**YOUR INSTRUCTIONS**
When the line containing "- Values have" is found in the data below, copy it and each line after it through the line containing "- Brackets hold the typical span", exactly and with no others.

**Stored data**

········

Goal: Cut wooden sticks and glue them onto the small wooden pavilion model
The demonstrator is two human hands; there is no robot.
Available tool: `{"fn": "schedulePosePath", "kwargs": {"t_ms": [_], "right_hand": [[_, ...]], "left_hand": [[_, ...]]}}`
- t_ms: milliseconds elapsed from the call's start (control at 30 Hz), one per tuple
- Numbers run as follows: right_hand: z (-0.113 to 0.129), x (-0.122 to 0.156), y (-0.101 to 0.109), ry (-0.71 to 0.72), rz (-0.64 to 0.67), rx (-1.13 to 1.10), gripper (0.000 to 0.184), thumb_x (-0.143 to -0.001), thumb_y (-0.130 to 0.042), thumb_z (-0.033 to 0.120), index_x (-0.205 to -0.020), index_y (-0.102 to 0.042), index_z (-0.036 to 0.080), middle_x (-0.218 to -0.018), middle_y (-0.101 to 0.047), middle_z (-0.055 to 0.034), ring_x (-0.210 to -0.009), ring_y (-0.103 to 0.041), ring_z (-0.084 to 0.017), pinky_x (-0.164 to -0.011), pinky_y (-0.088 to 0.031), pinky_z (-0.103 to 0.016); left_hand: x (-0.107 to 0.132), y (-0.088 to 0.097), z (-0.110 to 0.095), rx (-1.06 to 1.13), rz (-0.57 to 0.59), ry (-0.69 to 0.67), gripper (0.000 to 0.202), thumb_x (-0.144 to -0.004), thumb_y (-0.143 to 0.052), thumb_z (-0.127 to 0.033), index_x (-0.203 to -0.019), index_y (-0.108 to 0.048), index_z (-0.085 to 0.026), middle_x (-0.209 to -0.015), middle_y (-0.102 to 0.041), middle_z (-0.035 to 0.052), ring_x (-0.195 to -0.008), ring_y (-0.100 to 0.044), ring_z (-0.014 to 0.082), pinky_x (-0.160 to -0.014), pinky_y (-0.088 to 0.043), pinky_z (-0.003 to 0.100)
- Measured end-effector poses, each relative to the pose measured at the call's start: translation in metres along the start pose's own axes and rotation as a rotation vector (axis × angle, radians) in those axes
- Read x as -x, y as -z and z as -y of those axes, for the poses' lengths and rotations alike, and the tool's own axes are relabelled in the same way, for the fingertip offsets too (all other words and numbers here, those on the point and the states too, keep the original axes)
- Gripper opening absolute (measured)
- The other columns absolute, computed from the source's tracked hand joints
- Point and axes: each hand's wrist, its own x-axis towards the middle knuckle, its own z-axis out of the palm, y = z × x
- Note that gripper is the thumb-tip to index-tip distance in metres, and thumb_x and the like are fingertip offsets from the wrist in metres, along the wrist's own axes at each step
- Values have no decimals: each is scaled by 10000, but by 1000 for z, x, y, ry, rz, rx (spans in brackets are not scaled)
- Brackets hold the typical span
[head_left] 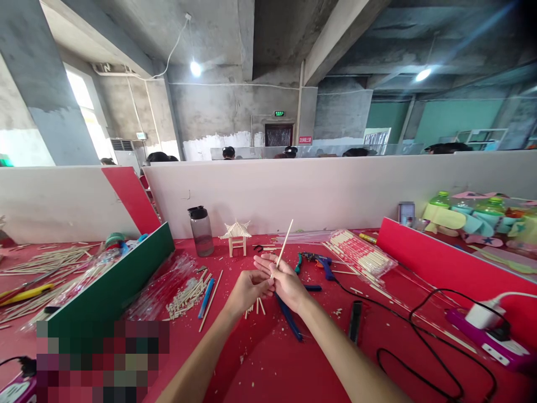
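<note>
A thin pale wooden stick (286, 239) slants upward between my hands in the middle of the view. My right hand (290, 284) has its thumb against the stick, with its other fingers stretched out behind. At the lower end, the fingers of my left hand (250, 290) are pinched together on the stick. Under my hands lies a blue-handled cutting tool (289, 320), its head hidden by the right hand. Several short cut sticks (260, 305) lie on the table just below the left hand. Beyond them stands a small stick-built pavilion model (237, 238).
On the left are a pile of short sticks (188, 295), a blue pen (205, 298), a water bottle (201, 232) and a green divider (117, 274). On the right are a glue gun (325, 266), packaged sticks (361, 254), a black cable (413, 324) and a purple power strip (490, 341).
</note>
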Motion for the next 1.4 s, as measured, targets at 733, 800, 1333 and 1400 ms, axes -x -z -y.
{"fn": "schedulePosePath", "kwargs": {"t_ms": [733,800,1333,1400], "right_hand": [[1,-8,23,-79,-209,382,452,-516,-881,498,-762,-717,156,-709,-706,-20,-626,-636,-147,-688,-538,-295],[1,-9,25,-87,-223,375,455,-512,-884,494,-766,-723,153,-711,-705,-18,-622,-635,-139,-682,-537,-286],[-3,-8,24,-104,-178,331,446,-514,-888,485,-761,-707,161,-701,-692,-2,-646,-666,-164,-739,-564,-325],[-3,-8,23,-98,-170,346,435,-525,-881,492,-755,-706,167,-699,-690,0,-642,-665,-166,-741,-563,-332]], "left_hand": [[5,15,-11,-42,-75,164,455,-584,-827,-524,-750,-703,-119,-679,-734,61,-621,-683,161,-597,-507,231],[5,18,-13,1,-81,211,474,-595,-822,-533,-790,-688,-123,-698,-738,68,-639,-697,166,-606,-521,234],[1,10,-8,40,-174,90,466,-533,-875,-456,-751,-594,-154,-627,-675,3,-526,-651,146,-550,-561,267],[0,10,-5,27,-168,91,444,-543,-868,-453,-750,-620,-149,-630,-676,4,-523,-644,142,-566,-565,277]]}}
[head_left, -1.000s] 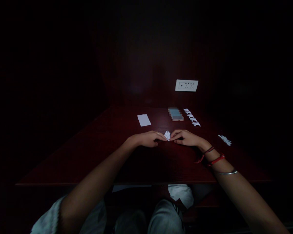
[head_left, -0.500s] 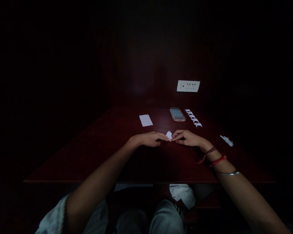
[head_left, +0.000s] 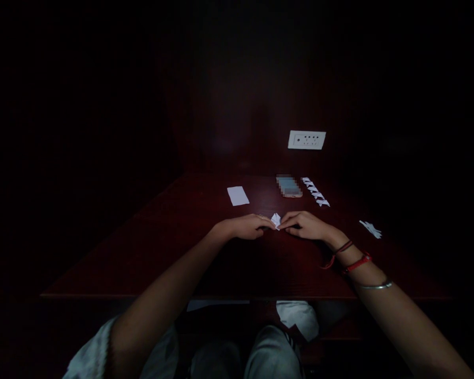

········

**YOUR RESPONSE**
- Values have no decimals: each is scaled by 10000, but by 1000 for z, x, y, ry, rz, rx (spans in brackets are not scaled)
- Brackets hold the typical span

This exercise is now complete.